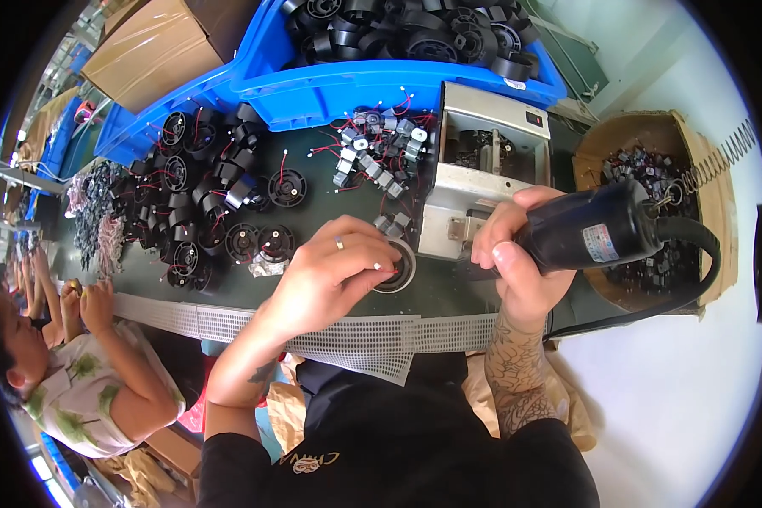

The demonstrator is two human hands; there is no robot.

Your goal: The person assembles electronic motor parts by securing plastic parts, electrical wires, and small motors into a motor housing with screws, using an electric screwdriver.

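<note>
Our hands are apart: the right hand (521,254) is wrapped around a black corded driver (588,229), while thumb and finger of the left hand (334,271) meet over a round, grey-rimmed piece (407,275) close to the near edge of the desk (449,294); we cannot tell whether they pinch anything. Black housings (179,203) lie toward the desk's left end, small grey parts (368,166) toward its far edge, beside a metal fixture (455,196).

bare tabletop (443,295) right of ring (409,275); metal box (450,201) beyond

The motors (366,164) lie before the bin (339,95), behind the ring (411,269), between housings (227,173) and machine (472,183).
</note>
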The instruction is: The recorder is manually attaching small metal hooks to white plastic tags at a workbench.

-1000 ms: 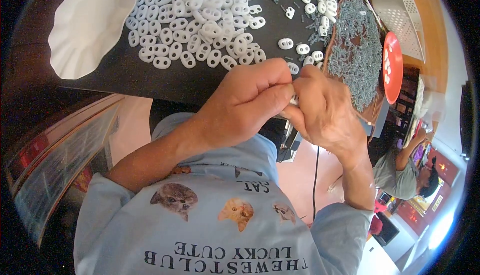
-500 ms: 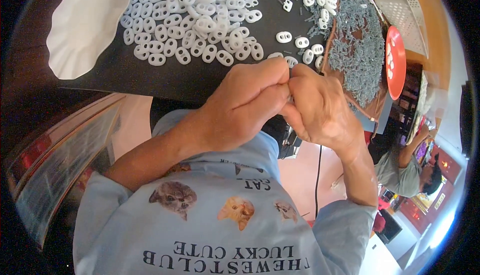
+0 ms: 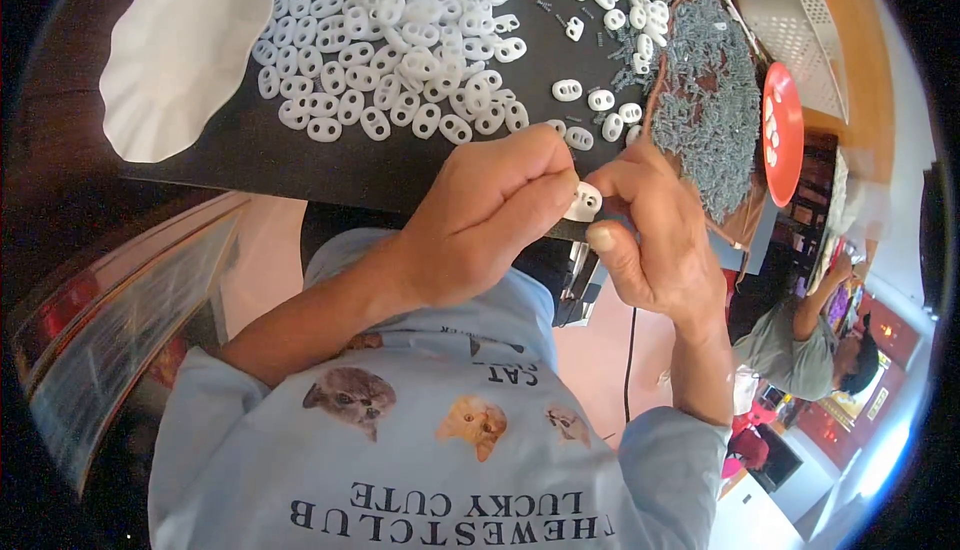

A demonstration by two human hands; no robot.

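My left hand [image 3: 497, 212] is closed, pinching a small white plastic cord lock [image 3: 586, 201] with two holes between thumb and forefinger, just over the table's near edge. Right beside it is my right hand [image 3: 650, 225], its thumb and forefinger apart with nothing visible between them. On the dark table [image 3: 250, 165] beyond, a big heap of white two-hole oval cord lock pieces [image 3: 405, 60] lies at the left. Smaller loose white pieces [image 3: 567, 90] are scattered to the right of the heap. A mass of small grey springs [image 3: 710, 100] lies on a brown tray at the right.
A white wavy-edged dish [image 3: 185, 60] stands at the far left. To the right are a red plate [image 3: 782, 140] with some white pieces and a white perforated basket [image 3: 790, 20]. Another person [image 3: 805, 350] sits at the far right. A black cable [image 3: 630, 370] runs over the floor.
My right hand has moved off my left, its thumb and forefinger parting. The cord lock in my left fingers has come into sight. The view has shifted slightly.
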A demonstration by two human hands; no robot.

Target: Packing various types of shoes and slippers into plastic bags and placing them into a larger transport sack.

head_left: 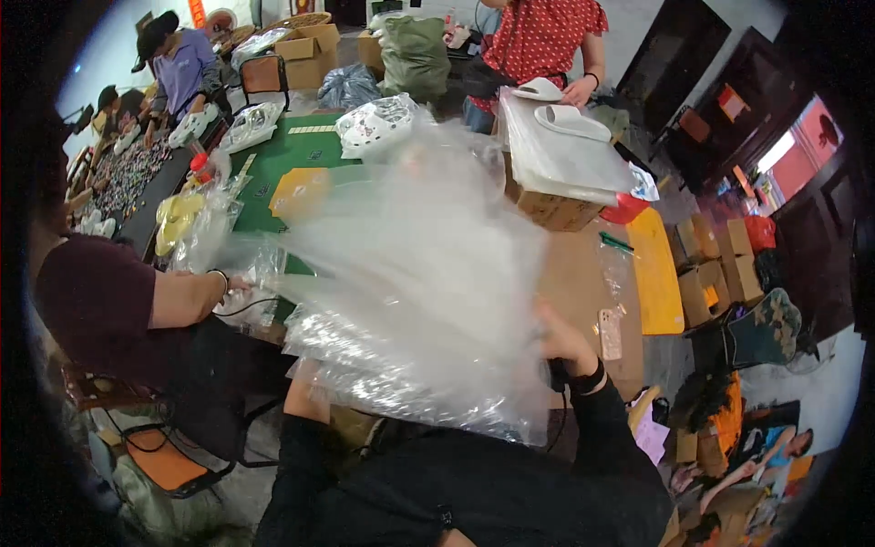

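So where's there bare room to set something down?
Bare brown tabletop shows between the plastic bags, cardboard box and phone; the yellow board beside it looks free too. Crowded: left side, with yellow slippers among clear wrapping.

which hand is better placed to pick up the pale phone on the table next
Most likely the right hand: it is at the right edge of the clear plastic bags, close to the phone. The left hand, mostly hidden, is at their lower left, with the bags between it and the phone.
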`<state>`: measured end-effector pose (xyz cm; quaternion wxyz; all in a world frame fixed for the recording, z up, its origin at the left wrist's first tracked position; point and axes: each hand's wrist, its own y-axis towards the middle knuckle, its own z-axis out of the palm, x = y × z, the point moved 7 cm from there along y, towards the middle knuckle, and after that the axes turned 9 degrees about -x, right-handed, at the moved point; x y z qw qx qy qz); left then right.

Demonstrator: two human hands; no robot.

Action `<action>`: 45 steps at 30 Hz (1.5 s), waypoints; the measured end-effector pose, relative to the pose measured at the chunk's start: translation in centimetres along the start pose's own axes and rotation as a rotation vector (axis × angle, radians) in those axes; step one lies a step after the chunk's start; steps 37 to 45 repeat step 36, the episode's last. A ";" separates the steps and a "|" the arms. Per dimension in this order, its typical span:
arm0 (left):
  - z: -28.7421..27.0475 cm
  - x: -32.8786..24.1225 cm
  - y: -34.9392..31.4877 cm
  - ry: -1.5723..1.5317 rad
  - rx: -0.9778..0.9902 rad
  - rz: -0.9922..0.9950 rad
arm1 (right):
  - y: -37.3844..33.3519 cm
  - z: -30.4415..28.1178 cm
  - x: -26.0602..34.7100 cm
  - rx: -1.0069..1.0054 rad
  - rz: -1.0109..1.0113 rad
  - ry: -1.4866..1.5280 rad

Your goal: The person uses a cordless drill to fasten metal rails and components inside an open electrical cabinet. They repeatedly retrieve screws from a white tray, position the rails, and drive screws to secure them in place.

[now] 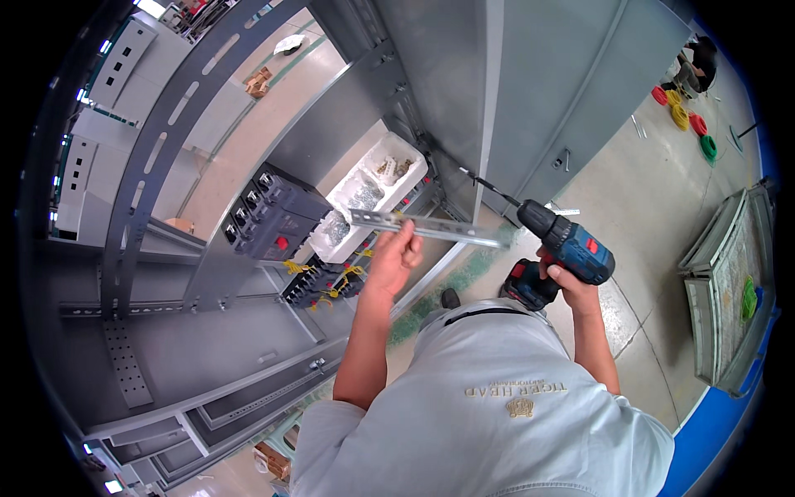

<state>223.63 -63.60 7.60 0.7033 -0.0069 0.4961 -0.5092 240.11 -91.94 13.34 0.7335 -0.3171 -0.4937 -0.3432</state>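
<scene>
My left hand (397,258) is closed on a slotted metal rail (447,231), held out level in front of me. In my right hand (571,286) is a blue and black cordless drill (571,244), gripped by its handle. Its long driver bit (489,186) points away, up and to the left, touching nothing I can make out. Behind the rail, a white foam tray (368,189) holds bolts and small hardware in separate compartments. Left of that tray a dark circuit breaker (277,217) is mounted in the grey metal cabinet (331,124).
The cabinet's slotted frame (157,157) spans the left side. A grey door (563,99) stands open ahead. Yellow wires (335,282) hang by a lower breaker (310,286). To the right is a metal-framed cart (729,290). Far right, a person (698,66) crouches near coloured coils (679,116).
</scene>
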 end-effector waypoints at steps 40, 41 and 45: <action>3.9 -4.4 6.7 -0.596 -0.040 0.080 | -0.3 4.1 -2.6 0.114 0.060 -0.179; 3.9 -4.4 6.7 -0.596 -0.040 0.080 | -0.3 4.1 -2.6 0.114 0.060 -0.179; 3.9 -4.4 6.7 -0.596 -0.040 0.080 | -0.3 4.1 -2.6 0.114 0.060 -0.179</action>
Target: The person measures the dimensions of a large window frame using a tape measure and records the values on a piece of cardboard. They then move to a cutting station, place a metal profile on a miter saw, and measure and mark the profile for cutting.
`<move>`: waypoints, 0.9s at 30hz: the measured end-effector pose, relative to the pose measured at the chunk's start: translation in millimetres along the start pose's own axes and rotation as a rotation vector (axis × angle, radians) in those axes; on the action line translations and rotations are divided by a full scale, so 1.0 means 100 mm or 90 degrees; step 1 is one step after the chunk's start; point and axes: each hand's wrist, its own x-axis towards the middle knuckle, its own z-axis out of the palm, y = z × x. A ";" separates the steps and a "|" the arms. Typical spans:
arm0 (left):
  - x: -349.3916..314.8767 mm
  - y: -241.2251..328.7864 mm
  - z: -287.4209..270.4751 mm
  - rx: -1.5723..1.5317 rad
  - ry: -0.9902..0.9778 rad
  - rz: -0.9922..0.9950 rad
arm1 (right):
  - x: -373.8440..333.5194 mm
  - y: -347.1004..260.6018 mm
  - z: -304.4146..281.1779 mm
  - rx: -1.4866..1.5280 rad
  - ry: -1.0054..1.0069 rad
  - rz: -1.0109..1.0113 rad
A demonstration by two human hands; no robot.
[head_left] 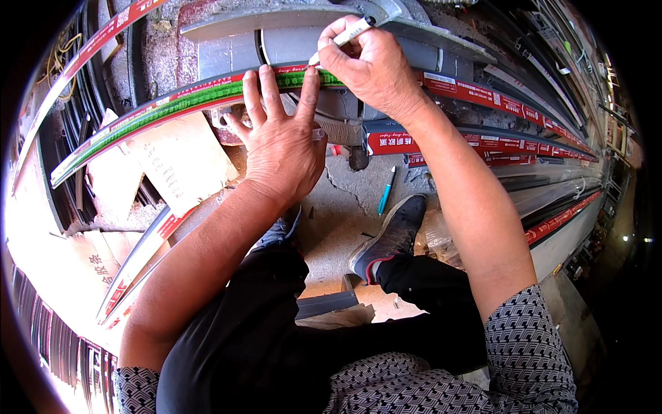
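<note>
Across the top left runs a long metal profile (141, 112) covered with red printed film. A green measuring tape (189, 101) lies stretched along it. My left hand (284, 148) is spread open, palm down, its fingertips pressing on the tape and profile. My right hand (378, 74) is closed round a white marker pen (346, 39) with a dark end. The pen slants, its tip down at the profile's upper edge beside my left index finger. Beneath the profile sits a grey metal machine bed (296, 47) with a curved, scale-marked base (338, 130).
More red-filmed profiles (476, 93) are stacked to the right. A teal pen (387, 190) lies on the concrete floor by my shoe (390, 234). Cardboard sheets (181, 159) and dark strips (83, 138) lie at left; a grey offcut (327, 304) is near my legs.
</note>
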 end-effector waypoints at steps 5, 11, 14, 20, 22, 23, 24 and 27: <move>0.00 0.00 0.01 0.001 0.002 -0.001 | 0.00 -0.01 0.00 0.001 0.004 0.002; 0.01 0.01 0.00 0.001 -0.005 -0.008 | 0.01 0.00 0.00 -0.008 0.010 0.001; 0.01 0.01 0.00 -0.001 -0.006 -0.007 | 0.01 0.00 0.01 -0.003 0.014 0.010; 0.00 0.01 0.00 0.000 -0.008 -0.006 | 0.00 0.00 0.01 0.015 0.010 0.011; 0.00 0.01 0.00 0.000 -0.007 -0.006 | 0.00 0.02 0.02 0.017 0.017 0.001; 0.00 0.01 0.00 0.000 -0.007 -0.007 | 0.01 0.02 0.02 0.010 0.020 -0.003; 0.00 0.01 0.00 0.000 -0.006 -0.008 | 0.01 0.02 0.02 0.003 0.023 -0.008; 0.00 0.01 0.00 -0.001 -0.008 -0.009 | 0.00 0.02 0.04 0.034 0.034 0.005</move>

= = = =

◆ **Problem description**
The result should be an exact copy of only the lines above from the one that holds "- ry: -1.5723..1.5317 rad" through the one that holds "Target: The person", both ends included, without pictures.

◆ **Expected answer**
  - ry: -1.5723..1.5317 rad
  - rx: -0.9778..0.9902 rad
  - rz: -0.9922..0.9950 rad
arm1 (right):
  - y: -37.3844..33.3519 cm
  - z: -30.4415..28.1178 cm
  - x: -26.0602..34.7100 cm
  - rx: -1.0069..1.0054 rad
  - rz: -1.0109..1.0113 rad
  - ry: -1.4866..1.5280 rad

Your goal: The person uses a cordless drill to fasten metal rails and components inside an open electrical cabinet. They repeatedly retrieve screws from a white tray, position the rails, and drive screws to secure them in place.

[now] 

<state>223.63 -63.60 7.60 0.7033 -0.0069 0.4961 -0.5092 240.11 -91.94 13.34 0.7335 -0.3171 -0.4937 -0.3432</state>
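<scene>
My left hand (397,258) is closed on a slotted metal rail (447,231), held out level in front of me. In my right hand (571,286) is a blue and black cordless drill (571,244), gripped by its handle. Its long driver bit (489,186) points away, up and to the left, touching nothing I can make out. Behind the rail, a white foam tray (368,189) holds bolts and small hardware in separate compartments. Left of that tray a dark circuit breaker (277,217) is mounted in the grey metal cabinet (331,124).
The cabinet's slotted frame (157,157) spans the left side. A grey door (563,99) stands open ahead. Yellow wires (335,282) hang by a lower breaker (310,286). To the right is a metal-framed cart (729,290). Far right, a person (698,66) crouches near coloured coils (679,116).
</scene>
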 end-effector waypoints at steps 40, 41 and 45: <action>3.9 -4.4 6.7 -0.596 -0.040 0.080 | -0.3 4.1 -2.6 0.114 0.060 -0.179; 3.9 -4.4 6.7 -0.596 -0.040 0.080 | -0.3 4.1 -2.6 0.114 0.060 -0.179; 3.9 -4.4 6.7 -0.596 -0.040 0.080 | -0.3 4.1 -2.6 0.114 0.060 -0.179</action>
Target: The person measures the dimensions of a large window frame using a tape measure and records the values on a piece of cardboard. They then move to a cutting station, place a metal profile on a miter saw, and measure and mark the profile for cutting.

No more output is required for the exercise.